• [Exercise details] Return the data below exactly, but only from the line containing "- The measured" through the line containing "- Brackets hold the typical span", with both of those lines included.

• [Available data]

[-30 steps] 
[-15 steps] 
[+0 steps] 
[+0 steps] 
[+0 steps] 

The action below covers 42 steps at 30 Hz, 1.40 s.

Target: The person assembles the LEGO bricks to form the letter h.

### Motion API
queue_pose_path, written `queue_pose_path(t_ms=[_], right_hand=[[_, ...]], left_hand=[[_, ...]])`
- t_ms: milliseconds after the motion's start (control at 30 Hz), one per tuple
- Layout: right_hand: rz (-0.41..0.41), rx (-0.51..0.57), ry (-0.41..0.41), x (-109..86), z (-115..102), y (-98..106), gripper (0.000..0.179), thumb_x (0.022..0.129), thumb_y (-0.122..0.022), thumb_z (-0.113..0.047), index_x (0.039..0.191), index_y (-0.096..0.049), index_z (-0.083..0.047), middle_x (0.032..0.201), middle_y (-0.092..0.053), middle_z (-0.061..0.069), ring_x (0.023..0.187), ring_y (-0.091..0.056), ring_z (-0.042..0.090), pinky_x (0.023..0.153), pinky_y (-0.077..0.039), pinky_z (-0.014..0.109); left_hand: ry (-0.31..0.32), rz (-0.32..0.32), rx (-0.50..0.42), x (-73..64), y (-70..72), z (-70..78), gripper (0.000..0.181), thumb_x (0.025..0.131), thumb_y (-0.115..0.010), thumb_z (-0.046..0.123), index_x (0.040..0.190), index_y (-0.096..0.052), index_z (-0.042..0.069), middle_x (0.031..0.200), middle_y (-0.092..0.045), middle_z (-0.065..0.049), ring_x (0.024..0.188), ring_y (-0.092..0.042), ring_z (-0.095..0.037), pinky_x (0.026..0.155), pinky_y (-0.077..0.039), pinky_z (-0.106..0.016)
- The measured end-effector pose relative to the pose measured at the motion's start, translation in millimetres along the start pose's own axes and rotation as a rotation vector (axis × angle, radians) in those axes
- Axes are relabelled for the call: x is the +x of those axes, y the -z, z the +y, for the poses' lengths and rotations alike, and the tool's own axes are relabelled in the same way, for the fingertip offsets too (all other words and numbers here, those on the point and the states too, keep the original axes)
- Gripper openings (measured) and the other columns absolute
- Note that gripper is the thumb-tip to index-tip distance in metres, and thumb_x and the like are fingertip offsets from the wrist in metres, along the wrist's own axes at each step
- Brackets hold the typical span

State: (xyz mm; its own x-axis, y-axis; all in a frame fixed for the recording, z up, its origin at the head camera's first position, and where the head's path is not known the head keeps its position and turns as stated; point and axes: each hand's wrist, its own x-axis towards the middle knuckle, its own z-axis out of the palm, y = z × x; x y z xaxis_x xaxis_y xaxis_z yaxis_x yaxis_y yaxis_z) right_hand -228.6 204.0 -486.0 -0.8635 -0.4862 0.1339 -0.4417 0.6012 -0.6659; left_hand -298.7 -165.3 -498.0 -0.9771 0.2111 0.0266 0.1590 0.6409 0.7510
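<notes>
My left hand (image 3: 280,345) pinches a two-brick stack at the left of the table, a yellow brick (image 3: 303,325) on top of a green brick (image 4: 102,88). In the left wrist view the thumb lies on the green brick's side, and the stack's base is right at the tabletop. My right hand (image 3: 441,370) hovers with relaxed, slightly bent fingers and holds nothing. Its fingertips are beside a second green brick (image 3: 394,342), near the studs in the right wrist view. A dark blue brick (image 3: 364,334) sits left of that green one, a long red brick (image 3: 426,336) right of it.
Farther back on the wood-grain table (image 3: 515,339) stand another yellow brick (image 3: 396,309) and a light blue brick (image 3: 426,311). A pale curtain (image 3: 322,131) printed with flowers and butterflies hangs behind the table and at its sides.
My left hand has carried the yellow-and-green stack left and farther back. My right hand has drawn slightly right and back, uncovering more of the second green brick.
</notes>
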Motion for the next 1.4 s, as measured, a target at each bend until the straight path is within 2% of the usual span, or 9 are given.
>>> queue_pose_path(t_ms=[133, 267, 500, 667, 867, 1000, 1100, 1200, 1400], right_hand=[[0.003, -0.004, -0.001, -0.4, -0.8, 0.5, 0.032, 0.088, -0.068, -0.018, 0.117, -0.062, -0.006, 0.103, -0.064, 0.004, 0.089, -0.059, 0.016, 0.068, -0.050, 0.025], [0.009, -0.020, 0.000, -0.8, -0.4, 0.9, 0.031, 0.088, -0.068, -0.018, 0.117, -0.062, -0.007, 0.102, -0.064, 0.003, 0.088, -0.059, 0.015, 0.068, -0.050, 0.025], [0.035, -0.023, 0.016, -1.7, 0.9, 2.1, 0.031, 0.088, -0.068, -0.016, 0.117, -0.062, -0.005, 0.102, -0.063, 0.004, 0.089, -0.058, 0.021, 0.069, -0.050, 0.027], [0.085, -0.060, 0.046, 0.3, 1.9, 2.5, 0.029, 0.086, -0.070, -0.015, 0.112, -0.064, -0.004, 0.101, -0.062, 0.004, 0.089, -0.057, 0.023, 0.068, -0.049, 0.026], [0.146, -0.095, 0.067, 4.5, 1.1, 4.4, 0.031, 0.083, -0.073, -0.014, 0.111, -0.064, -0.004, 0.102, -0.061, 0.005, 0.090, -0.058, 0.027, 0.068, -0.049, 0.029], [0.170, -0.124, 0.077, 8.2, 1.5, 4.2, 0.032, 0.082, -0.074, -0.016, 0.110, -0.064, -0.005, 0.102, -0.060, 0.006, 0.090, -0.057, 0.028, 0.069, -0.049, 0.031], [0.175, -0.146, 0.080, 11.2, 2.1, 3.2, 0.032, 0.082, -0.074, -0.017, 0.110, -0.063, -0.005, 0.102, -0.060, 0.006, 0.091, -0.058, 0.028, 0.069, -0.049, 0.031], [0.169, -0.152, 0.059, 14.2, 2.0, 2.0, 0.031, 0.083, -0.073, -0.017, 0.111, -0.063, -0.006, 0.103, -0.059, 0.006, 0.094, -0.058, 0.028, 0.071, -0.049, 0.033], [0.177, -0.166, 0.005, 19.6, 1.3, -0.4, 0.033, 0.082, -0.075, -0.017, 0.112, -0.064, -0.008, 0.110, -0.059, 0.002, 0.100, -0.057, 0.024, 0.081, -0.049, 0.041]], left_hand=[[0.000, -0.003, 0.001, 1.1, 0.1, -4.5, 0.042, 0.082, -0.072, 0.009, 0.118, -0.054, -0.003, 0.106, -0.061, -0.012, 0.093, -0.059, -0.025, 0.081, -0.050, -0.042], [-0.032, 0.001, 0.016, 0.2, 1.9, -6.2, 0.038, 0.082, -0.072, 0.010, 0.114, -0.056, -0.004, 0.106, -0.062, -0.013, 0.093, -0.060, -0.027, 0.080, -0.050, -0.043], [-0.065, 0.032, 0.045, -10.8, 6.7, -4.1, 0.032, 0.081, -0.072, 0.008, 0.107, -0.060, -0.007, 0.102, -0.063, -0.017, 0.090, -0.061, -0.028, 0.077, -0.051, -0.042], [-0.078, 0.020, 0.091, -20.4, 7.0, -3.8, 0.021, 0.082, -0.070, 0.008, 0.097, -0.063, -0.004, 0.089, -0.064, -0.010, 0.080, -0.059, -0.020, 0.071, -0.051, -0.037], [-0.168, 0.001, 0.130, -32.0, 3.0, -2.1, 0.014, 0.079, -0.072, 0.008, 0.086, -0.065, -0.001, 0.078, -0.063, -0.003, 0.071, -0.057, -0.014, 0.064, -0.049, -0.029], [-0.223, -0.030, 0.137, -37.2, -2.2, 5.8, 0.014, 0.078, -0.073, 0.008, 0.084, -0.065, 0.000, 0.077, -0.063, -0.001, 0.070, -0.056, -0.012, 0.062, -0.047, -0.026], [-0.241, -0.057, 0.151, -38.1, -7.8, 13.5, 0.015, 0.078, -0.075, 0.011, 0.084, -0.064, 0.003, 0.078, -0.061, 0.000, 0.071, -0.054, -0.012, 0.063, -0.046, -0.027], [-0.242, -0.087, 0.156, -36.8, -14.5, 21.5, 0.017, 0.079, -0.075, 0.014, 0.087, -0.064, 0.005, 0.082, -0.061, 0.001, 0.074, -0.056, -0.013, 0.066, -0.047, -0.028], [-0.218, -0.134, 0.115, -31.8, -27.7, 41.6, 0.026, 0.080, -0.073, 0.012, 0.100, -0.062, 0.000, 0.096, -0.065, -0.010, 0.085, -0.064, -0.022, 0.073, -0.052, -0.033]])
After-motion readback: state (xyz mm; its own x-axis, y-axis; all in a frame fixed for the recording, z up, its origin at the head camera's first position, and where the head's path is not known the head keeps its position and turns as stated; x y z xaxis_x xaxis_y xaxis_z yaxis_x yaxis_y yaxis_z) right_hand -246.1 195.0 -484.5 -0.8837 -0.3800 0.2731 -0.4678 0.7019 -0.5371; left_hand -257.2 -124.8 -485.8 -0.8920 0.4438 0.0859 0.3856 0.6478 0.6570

• [Written answer]
- The measured end-effector pose relative to the pose measured at the motion's start, translation in millimetres along the start pose's own axes and rotation as a rotation vector (axis × angle, radians) in those axes
- Axes are relabelled for the call: x is the +x of those axes, y the -z, z the +y, for the poses' lengths and rotations alike, and the tool's own axes are relabelled in the same way, for the fingertip offsets too (all other words and numbers here, those on the point and the states too, keep the original axes)
- Gripper openings (measured) and the other columns absolute
- Note that gripper is the thumb-tip to index-tip distance in metres, and thumb_x and the like are fingertip offsets from the wrist in metres, along the wrist's own axes at each step
- Brackets hold the typical span

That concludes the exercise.